◆ **Assignment**:
Nothing but the lines from the one containing "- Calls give" through the one containing "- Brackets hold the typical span", both included, should be given again, each exactly as written below.

****************

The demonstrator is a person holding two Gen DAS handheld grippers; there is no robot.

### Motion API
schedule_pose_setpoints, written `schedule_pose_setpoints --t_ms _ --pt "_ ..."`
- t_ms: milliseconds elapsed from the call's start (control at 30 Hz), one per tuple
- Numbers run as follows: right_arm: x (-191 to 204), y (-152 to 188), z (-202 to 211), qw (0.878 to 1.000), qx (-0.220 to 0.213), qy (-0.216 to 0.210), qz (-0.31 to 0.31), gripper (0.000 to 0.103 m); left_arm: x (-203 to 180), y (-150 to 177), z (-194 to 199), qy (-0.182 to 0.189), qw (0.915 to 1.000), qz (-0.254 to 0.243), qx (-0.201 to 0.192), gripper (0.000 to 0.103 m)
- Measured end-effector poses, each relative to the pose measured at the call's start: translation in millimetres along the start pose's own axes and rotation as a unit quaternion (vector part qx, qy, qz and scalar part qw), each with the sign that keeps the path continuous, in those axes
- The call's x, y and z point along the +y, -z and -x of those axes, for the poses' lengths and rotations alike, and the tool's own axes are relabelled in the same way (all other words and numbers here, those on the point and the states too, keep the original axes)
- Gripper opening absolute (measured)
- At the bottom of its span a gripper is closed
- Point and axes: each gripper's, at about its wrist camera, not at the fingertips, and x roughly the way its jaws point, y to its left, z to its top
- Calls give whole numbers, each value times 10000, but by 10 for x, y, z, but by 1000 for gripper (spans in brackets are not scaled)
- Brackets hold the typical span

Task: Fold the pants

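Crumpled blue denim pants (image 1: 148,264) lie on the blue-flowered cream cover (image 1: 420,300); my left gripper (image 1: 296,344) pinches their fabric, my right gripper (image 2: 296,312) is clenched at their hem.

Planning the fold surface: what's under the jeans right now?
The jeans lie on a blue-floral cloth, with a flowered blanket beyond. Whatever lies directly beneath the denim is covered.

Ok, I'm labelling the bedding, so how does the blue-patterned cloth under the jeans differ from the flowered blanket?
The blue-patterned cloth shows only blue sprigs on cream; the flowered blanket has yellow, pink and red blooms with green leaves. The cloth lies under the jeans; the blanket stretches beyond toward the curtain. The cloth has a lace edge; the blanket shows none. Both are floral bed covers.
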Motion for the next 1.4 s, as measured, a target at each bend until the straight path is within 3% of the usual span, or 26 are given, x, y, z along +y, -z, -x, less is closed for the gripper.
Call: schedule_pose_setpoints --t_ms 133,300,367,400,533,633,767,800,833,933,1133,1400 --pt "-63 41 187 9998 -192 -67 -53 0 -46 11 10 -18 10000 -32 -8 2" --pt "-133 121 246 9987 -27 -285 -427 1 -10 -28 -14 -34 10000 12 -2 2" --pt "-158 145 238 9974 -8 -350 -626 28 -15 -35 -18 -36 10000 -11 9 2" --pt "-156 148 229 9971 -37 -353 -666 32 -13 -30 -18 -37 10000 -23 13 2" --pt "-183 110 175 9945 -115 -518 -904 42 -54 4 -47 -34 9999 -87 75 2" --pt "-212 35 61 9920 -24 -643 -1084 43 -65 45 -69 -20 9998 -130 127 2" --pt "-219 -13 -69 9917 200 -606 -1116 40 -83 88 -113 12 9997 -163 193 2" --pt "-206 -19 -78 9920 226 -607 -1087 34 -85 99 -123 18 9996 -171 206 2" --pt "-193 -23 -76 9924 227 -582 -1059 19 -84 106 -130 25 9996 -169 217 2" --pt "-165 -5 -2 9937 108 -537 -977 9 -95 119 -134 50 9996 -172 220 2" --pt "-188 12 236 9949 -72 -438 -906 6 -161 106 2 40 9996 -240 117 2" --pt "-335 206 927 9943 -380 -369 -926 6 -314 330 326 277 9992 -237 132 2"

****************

◆ **Answer for the task**:
- Calls give whole numbers, each value times 10000, but by 10 for x, y, z, but by 1000 for gripper (spans in brackets are not scaled)
- Brackets hold the typical span

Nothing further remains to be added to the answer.